■ **TASK PROMPT**: Where the lines below hold images, skip those and copy every word exactly.
:: DATA SECTION ::
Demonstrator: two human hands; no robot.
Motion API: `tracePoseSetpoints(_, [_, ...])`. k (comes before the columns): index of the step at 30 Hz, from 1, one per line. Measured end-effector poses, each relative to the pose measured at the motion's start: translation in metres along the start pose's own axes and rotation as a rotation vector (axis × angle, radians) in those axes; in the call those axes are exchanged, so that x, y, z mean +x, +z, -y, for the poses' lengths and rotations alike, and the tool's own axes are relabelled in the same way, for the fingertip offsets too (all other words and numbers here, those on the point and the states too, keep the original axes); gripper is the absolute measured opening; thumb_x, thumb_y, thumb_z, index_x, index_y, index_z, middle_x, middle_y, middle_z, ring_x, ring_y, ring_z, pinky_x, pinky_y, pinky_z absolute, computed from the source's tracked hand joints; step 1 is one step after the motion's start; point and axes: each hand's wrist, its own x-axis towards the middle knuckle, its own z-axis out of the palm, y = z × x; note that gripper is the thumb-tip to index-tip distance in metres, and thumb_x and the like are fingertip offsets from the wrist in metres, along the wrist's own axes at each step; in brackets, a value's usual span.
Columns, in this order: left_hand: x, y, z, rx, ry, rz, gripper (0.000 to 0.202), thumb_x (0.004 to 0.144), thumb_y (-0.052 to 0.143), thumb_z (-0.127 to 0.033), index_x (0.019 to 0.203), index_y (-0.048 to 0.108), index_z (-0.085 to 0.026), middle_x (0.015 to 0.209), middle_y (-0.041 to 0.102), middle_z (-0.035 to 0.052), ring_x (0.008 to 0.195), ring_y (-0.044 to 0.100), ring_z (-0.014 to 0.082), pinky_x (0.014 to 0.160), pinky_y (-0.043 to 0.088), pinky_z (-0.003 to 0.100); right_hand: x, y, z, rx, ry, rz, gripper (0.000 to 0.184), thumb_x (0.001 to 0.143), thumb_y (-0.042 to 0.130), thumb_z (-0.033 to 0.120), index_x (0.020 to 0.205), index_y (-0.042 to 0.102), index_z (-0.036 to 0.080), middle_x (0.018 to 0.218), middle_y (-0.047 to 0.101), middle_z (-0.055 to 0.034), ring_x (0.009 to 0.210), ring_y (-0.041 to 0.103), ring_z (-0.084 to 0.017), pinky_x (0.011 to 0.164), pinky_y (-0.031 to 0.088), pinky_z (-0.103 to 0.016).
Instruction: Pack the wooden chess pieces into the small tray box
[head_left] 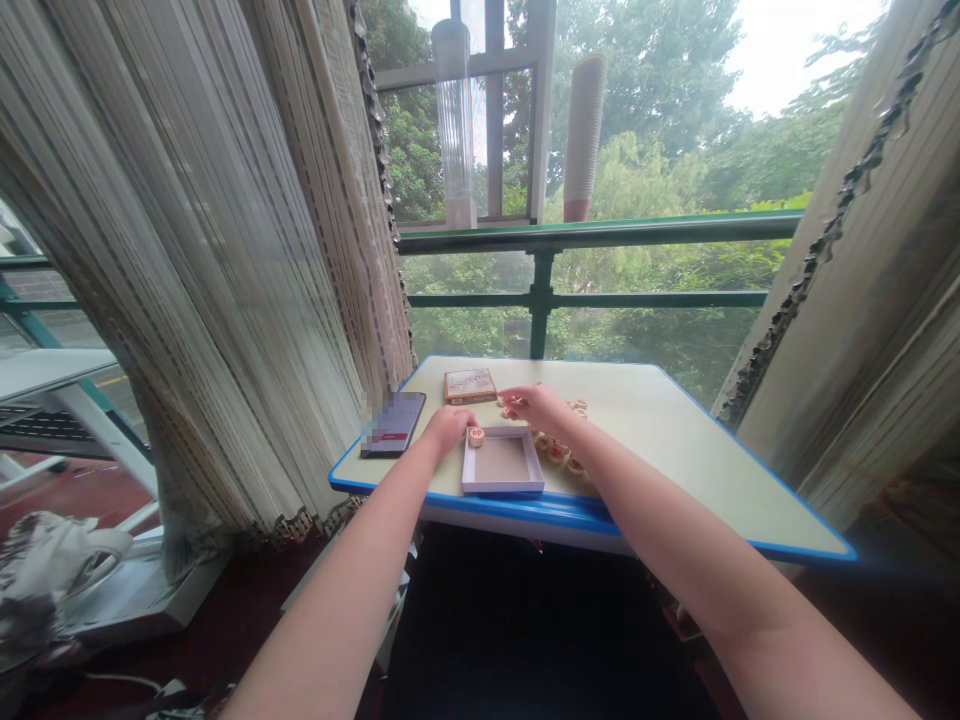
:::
■ **OUTPUT OF THE EXERCISE**:
Demonstrator: two human hands; no robot.
Motion API: `tracePoseSetpoints(_, [_, ...])`. k (comes before the columns): index of the step at 30 Hz, from 1, one per line. Measured end-effector poses, each relative to the pose measured at the motion's start: translation in metres along the start pose's own axes and rotation as a rotation vector (axis × angle, radians) in those axes; in the call those axes are exchanged, so that x, y, z mean +x, +z, -y, for the poses' lengths and rotations alike, and the tool's own axes are relabelled in the same way, for the fingertip offsets too (all other words and numbers here, those on the point and the states too, keep the original axes); gripper is the absolute measured opening; thumb_x, thumb_y, thumb_z, index_x, index_y, index_z, middle_x, middle_y, middle_z, ring_x, ring_y, ring_z, pinky_x, pinky_y, pinky_z absolute, computed from the source's tracked hand joints; step 1 is one step after the motion's start; point and axes: each hand's wrist, its own x-axis towards the middle knuckle, its own z-axis out of the palm, y = z × x; note that gripper is the thumb-tip to index-tip distance in metres, and thumb_x and the like are fingertip offsets from the wrist in metres, along the wrist's own axes at each step; in brackets, a value's usual span.
Columns, in this order: left_hand: x, y, z, rx, ry, rz, gripper (0.000 to 0.202), thumb_x (0.004 to 0.144), thumb_y (-0.052 to 0.143), thumb_z (-0.127 to 0.033), index_x (0.019 to 0.203), index_y (-0.048 to 0.108), index_z (-0.085 to 0.026), middle_x (0.015 to 0.209), middle_y (-0.041 to 0.102), middle_z (-0.035 to 0.052), ring_x (0.008 to 0.195), ring_y (-0.044 to 0.100), ring_z (-0.014 to 0.082), pinky_x (0.014 to 0.160), pinky_y (-0.043 to 0.088), pinky_z (-0.003 to 0.100); right_hand: x, y, z, rx, ry, rz, gripper (0.000 to 0.184), thumb_x (0.001 to 0.143), thumb_y (-0.042 to 0.130), thumb_z (-0.033 to 0.120), index_x (0.020 to 0.205), index_y (-0.042 to 0.102), index_z (-0.036 to 0.080), middle_x (0.018 to 0.218), middle_y (-0.047 to 0.101), middle_z (-0.055 to 0.034), ring_x (0.009 to 0.210), ring_y (-0.041 to 0.103), ring_z (-0.084 to 0.017), pinky_x (0.011 to 0.164), pinky_y (-0.031 to 0.088), pinky_z (-0.103 to 0.016).
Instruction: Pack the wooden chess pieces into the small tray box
[head_left] 

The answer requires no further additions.